— Да, что-то такое тут пробегало давеча, — проговорил он, в упор глядя на меня. — Мы с товарищами просили остаться с нами посидеть, а она даже не ответила. Обидно это было, госпожа хорошая.
Он медленно приблизился ко мне, обдавая меня запахом лука, алкоголя и своей отвратительной плоти.
— А обижать нас никому не след, потому что время нынче наше. Позвольте, как говорится, пригласить вас разделить с нами…
Тут он протянул ко мне свою грязную лапищу. Разведя два пальца на правой руке, я, не замахиваясь, ударила его в глаза — не чтобы выбить их, но чтобы ослепить на несколько часов, а левой сжала ему кадык, после чего отступила на шаг назад. Он, хрипя, упал на снег, стараясь свернуться калачиком и сделаться поменьше. Неплохая идея: к сожалению, лоно его матери не приняло бы обратно эмбриона такого размера, сколь бы она ни была в свое время любвеобильна. Его друзья сидели тихонько, как католики во время проповеди. Я наклонилась сгрести немного снега: хотелось вымыть руки после контакта с гнусной растительностью на его морде.
Настигла я беглянку только минут через сорок, уже в конце Леонтьевской набережной — и, кажется, вовремя: она явно прикидывала, как бы перебраться через реку в отсутствии моста. Лед встал буквально два-три дня назад, прямо перед нашим берегом виднелись большие зажоры, так что, скорее всего, эта попытка окончилась бы катастрофой. Уже потом я сообразила, что прямо напротив, за скудными рядами давно облетевших берез, находится кладбище, на котором мы похоронили Льва Львовича, — может быть, его одинокая могила, на которой, должно быть, довяли уже принесенные нами венки (Клавдия, ревнительница традиций, настояла, чтобы все цветы были непременно живыми: задача почти непосильная по тому времени), служила для нее точкой притяжения. Я подбежала к ней, окликая — но, между прочим, отметив про себя, что одета она вполне прилично: по апатии, снедавшей ее последние недели, я не удивилась бы, обнаружив у нее на одной ноге ботинок, а на другой сапожок. Она повернулась ко мне — и меня поразил ее совершенно живой разумный взгляд, сменивший ватную муть, кутавшую его все последнее время. «Да, Серафима Ильинична? — спро-сила она меня участливо, будто я попросила скостить мне месячную плату за комнату. — Кстати, должна предупредить, — продолжала она, не дав мне вставить и слова, — я вынуждена буду в ближайшее время расторгнуть наше соглашение — мы с дочерью переезжаем в Петербург».

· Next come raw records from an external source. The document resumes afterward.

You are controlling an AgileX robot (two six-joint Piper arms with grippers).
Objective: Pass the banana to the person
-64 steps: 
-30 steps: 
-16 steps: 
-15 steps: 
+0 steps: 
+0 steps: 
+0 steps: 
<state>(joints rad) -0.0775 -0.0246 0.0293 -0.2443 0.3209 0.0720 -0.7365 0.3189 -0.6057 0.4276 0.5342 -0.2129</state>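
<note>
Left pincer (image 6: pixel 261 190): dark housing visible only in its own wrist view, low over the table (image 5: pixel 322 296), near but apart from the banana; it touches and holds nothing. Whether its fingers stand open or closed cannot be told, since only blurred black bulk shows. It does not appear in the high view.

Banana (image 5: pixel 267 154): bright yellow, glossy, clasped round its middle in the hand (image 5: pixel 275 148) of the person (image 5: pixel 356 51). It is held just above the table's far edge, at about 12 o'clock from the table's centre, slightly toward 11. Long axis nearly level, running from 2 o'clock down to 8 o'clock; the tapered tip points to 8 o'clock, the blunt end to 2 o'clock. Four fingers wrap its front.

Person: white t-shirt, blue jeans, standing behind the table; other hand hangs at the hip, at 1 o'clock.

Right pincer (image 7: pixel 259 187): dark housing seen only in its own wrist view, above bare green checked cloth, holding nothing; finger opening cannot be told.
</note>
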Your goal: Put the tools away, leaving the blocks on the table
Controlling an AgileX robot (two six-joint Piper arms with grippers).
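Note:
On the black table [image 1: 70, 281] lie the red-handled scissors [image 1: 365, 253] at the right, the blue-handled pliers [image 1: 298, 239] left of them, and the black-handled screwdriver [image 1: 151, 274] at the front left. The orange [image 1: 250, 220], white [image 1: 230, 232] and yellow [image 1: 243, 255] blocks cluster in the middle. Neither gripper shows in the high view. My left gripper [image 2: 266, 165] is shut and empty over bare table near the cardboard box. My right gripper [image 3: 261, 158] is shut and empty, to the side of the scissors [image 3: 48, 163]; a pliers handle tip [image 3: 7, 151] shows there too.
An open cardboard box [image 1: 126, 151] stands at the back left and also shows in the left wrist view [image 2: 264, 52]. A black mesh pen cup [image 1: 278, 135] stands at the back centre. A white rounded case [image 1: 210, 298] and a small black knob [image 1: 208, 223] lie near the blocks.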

У русских есть пословица про бабушку и трагика Юрьева из Александринского театра: не понимаю, в чем там соль, но произносится она в момент, когда одна докука сменяется другой, еще горшей. Не могу сказать, что Мамарина, пребывавшая в полной расслабленности, особенно была мне по душе, но, по крайней мере, до того самого утра трудностей с ней было немного. Но сейчас, внезапно излечившись — от прогулки по морозцу или от какого-то таинственного перебоя в ее кудлатой рыжей голове, — она перешла в новую стадию, которая нравилась мне куда меньше. Пока мы шли домой — причем она двигалась таким широким шагом, что мне приходилось чуть ли не семенить за ней, — я выяснила, что она прекрасно помнила все трагические события, за исключением последних недель — как будто она легла спать в день после похорон Льва Львовича и проснулась только сегодня. Единственный раз мне понадобилось потянуть ее за рукав, чтобы обойти угол, на котором, вероятно, еще лежал наказанный бродяга, — и то она упиралась, так что мне пришлось вкратце пересказать бывшую там сцену (причем она мне, кажется, еще и не поверила). Откуда взялась решимость относительно петербургской поездки и что она, собственно, собиралась там делать, я так и не смогла выяснить. Отвечала она отрывисто, как-то по-особенному хмурясь (этой манеры я у нее еще не видела) и явно раздражаясь: из отдельных реплик я поняла, что она хочет найти там некую управу на убийц Льва Львовича, чтобы непременно их наказать.